On 9/10/10 5:18 PM, Bryan O'Sullivan wrote:
On Fri, Sep 10, 2010 at 2:03 PM, wren ng thornton< wren@community.haskell.org> wrote:
Yes, that was my point. I can see uses for (Text->...), ((Text->Bool)->...), and ((Char->Bool)->...) but the middle one ---which seems to be the closest analogue to String and ByteString--- is missing. The first one is posited as a replacement for the middle one, but it is insufficient since it cannot perform disjunctive searches.
I don't think anyone posited it as a replacement for the middle one?
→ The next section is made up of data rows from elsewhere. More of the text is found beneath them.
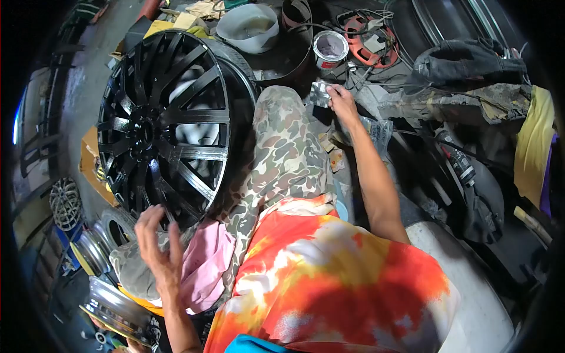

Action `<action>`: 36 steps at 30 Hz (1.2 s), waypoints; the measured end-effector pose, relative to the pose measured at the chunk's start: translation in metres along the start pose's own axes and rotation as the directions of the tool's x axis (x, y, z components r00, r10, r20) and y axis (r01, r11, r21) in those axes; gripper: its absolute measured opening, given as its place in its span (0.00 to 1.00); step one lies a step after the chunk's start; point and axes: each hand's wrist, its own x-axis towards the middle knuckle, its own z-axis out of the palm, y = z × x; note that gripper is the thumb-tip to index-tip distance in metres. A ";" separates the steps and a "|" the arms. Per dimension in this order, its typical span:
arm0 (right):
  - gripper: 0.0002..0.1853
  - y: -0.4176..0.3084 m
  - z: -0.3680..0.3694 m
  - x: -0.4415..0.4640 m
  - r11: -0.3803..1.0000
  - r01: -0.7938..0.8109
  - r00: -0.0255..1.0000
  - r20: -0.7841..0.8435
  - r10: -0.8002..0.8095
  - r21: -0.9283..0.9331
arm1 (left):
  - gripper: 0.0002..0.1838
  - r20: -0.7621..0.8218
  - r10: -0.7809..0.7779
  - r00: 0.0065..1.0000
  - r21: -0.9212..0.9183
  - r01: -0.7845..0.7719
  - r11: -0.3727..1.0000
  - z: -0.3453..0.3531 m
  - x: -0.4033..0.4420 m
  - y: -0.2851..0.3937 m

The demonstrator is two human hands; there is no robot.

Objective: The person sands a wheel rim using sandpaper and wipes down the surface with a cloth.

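A glossy black multi-spoke wheel rim (144, 132) stands upright in front of me, against my camouflage-covered leg. My left hand (159, 244) is raised at the rim's lower edge, fingers apart, with nothing visible in it. Out to the right, my right hand (342, 101) pinches a small silvery flat piece (319, 94) between thumb and fingers. Just beyond that piece stands an open can (331, 49) with greyish content. A pink cloth (206, 265) lies over my left thigh.
Behind the rim are a translucent white bowl (248, 28) and a red tool with cables (371, 41). Dark fabric (465, 63) and a yellow cloth (534, 144) are at the right. Chrome rims (120, 306) lie lower left, where part of another person's hand (135, 346) shows.
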 end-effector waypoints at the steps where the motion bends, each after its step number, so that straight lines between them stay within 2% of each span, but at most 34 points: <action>1: 0.17 0.003 -0.005 0.000 0.998 -0.022 0.999 0.032 0.020 0.063 | 0.16 -0.051 -0.044 0.998 0.028 0.045 0.999 -0.004 -0.004 -0.010; 2: 0.18 -0.001 -0.013 -0.002 0.997 0.028 0.996 0.089 -0.022 -0.073 | 0.16 -0.077 -0.078 0.994 0.053 0.082 0.995 -0.011 -0.010 -0.020; 3: 0.18 -0.007 -0.015 -0.005 0.996 0.034 0.994 0.103 -0.025 -0.081 | 0.16 -0.108 -0.116 0.987 0.080 0.125 0.989 -0.018 -0.017 -0.029; 5: 0.18 -0.016 -0.015 -0.008 0.960 0.116 0.990 0.110 -0.090 -0.256 | 0.14 -0.124 -0.181 0.976 0.099 0.193 0.976 -0.035 -0.029 -0.039; 7: 0.19 -0.026 -0.017 -0.005 0.959 0.090 0.986 0.159 -0.048 -0.269 | 0.12 -0.151 -0.208 0.966 0.170 0.232 0.958 -0.051 -0.042 -0.054; 9: 0.24 -0.037 -0.017 -0.005 0.782 0.340 0.939 0.150 -0.308 -0.523 | 0.11 -0.261 -0.230 0.938 0.224 0.290 0.930 -0.067 -0.066 -0.080; 10: 0.30 -0.055 -0.017 -0.005 0.767 0.322 0.946 0.155 -0.285 -0.555 | 0.11 -0.299 -0.314 0.901 0.208 0.383 0.900 -0.073 -0.080 -0.091; 11: 0.25 -0.074 -0.015 -0.008 0.708 0.393 0.909 0.132 -0.395 -0.587 | 0.11 -0.335 -0.396 0.855 0.188 0.473 0.861 -0.078 -0.092 -0.100; 13: 0.17 -0.115 -0.002 -0.001 0.832 0.373 0.923 0.070 -0.380 -0.410 | 0.09 -0.347 -0.411 0.843 0.182 0.490 0.853 -0.070 -0.103 -0.110; 14: 0.13 -0.132 0.011 0.009 0.741 0.502 0.841 0.052 -0.538 -0.447 | 0.10 -0.383 -0.430 0.817 0.109 0.503 0.857 -0.061 -0.101 -0.111; 15: 0.13 -0.152 0.021 0.018 0.702 0.568 0.800 0.088 -0.593 -0.429 | 0.10 -0.417 -0.449 0.790 0.038 0.509 0.860 -0.055 -0.097 -0.112; 17: 0.13 -0.194 0.053 0.038 0.637 0.674 0.726 0.177 -0.664 -0.373 | 0.11 -0.401 -0.449 0.798 0.067 0.515 0.855 -0.056 -0.091 -0.118; 19: 0.12 -0.213 0.088 0.075 0.537 0.744 0.659 0.303 -0.689 -0.398 | 0.10 -0.337 -0.475 0.812 0.058 0.522 0.851 -0.059 -0.090 -0.123; 21: 0.16 -0.214 0.127 0.129 0.442 0.757 0.647 0.457 -0.610 -0.481 | 0.09 -0.347 -0.478 0.807 0.045 0.523 0.851 -0.060 -0.088 -0.125; 23: 0.18 -0.195 0.166 0.199 0.583 0.725 0.655 0.628 -0.420 -0.366 | 0.09 -0.351 -0.484 0.801 0.041 0.530 0.847 -0.062 -0.085 -0.122; 25: 0.21 -0.177 0.201 0.247 0.702 0.532 0.770 0.616 -0.167 -0.473 | 0.06 -0.351 -0.525 0.775 0.023 0.568 0.823 -0.063 -0.085 -0.121; 26: 0.23 -0.164 0.215 0.268 0.799 0.349 0.845 0.533 -0.041 -0.491 | 0.06 -0.362 -0.529 0.768 0.017 0.573 0.820 -0.062 -0.087 -0.123; 29: 0.23 -0.165 0.217 0.262 0.672 0.493 0.846 0.485 -0.222 -0.553 | 0.05 -0.374 -0.548 0.748 0.022 0.598 0.801 -0.062 -0.093 -0.124; 32: 0.23 -0.174 0.196 0.244 0.549 0.595 0.804 0.417 -0.424 -0.587 | 0.05 -0.371 -0.554 0.745 -0.002 0.596 0.803 -0.063 -0.091 -0.123; 36: 0.23 -0.181 0.187 0.235 0.532 0.633 0.769 0.376 -0.517 -0.562 | 0.04 -0.392 -0.514 0.763 0.006 0.561 0.828 -0.063 -0.088 -0.123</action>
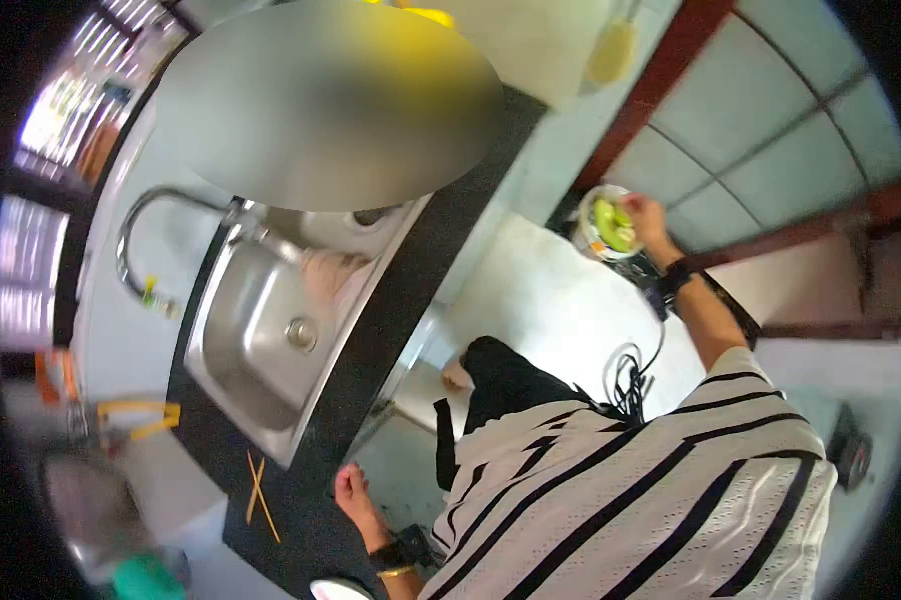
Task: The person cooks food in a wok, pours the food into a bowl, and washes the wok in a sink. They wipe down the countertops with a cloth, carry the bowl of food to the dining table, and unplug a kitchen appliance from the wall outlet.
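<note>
My right hand (646, 222) reaches out to the right, at the rim of a small white tub (590, 246). Its fingers are curled, and what they hold, if anything, is too small to make out. Pale green pieces (611, 222) that look like peel or vegetable scraps lie in the tub. Low in the view, my left hand (350, 487) is beside the edge of the black countertop (315, 510), with its fingers curled in and nothing visible in them. Two thin wooden sticks (258, 493) lie crossed on the counter nearby.
A steel sink (255, 345) with a curved faucet (130, 235) is set into the counter. A pinkish cloth (332, 278) hangs by its divider. Black cables (627, 385) lie on the pale floor (530, 290). A grey blur hides the upper counter. A red-framed panel (760, 110) stands right.
</note>
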Motion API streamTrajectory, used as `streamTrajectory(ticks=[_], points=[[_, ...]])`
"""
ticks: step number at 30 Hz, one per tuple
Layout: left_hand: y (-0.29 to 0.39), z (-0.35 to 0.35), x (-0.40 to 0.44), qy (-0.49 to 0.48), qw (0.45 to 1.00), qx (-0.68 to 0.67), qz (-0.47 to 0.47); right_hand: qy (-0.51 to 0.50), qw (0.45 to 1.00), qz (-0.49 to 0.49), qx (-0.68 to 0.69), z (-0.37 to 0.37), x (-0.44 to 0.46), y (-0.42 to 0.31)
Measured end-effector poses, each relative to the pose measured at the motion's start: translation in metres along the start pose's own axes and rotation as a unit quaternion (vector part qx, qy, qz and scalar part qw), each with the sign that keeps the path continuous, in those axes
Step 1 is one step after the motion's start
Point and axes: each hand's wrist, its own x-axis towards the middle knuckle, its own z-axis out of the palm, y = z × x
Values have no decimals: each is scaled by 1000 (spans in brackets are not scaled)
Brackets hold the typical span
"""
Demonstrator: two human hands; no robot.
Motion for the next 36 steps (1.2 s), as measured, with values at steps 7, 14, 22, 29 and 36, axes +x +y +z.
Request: streamTrajectory(ticks=[7, 14, 22, 29, 36], points=[[-20, -28, -9, 137, 988, 61, 36, -177, 980, -79, 38, 78, 90, 45], [-88, -47, -41, 294, 952, -20, -79, -450, 800, -372, 139, 225, -128, -310], [-120, -77, -129, 482, 805, -344, -35, -633, 335, -673, 184, 219, -367, -503], [-152, -72, -157, 563, 697, -444, 4, -890, 171, -421, 42, 295, -524, -554], [-154, 42, -236, 666, 559, -486, -91, -924, 297, -242, -7, 314, -660, -564]])
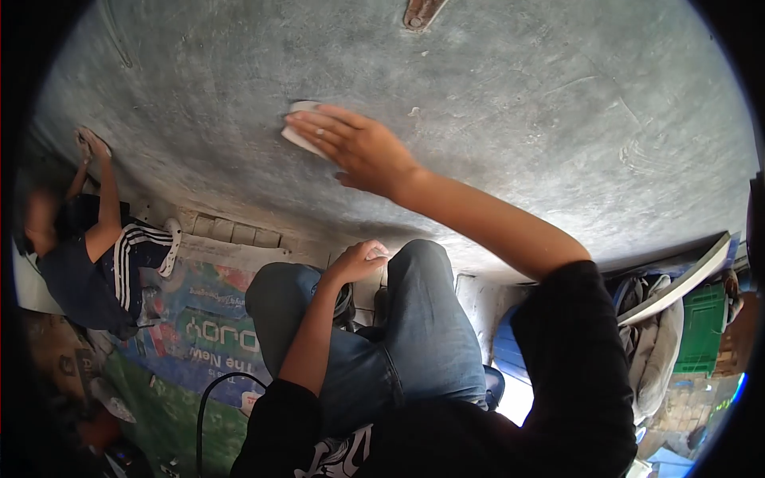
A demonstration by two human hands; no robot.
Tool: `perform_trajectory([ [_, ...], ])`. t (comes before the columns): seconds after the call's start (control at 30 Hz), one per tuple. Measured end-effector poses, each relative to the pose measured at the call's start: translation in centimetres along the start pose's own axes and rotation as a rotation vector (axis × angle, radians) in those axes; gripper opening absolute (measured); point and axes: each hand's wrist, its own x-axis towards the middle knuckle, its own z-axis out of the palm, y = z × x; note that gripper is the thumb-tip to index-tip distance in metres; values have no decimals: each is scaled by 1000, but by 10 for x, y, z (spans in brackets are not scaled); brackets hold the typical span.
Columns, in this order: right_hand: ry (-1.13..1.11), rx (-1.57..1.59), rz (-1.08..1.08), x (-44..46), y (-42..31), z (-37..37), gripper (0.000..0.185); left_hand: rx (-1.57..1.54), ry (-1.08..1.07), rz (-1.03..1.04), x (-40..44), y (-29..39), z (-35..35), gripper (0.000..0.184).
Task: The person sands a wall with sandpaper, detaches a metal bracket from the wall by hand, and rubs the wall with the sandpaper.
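Observation:
A large grey surface (494,103), scuffed and streaked with pale marks, fills the upper part of the head view. My right hand (358,147) lies over a folded white sheet (299,141) that looks like sandpaper, pressing it flat against this surface. The fingers point left and cover most of the sheet; a small pale spot shows on one of them. Lower down, my left hand (360,261) is by my knees, close to the surface's lower edge. Its fingers are curled in, with whitish dust on the tips, and I see nothing in them.
At left, a co-worker (84,255) sits with both hands against the same surface. A printed banner (211,319) covers the floor beside my legs, and a black cable (202,414) curves over it. A metal bracket (421,14) sits at the top. A green crate (701,327) stands at right.

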Motion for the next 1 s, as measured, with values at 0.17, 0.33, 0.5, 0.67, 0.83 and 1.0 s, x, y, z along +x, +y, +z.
perform_trajectory([
  [0.17,9,-74,18,54,-32,0,57,73,165,-146,-1,-33,-7,21],
  [0.33,157,122,121,-26,6,-7,59,-22,239,-66,1,-7,-12,22],
  [0.5,61,160,261,-111,33,-33,55,-149,226,35,7,11,-10,21],
  [0.67,143,139,219,-109,40,-34,48,-90,215,51,7,9,-10,21],
  [0.83,221,103,212,-98,42,-26,47,-82,241,-31,-1,-1,-12,22],
  [1.0,241,139,236,-109,47,-32,45,-77,213,-34,-3,6,-12,22],
])
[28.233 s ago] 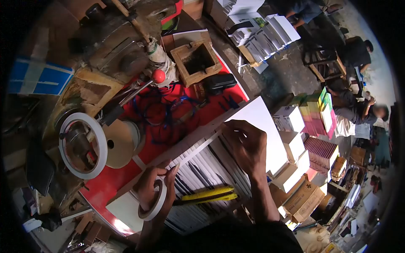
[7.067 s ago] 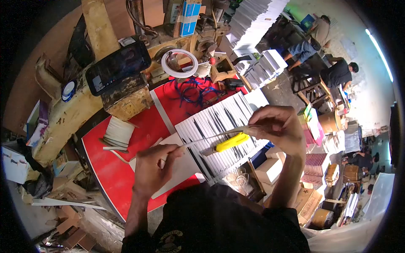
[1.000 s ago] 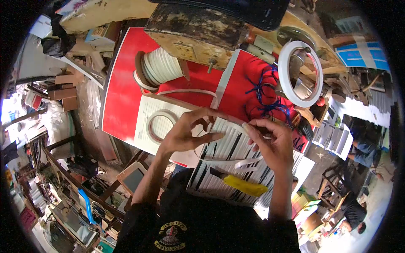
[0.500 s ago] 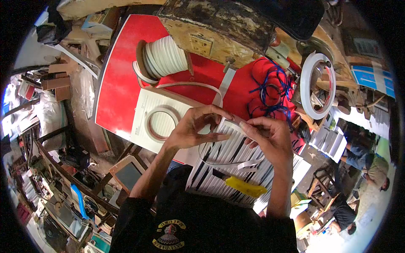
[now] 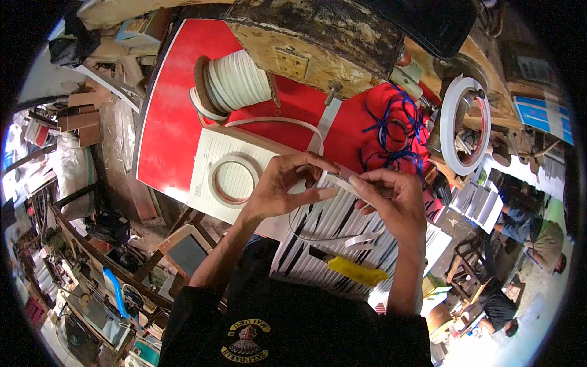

You did, kinda :) More specifically, you proposed (Text->...) as the analogue for ((Char->Bool)->...) and ((Char8->Bool)->...)
We could replace Char->Bool with Text->Bool, but it would be slower (and yes, that matters to me). I don't intend to add it myself, but you're welcome to put together a patch and a set of QuickCheck tests.
Why do we not just have the middle ((Text->Bool)->...) option?
Because you can't do a Boyer-Moore search off it.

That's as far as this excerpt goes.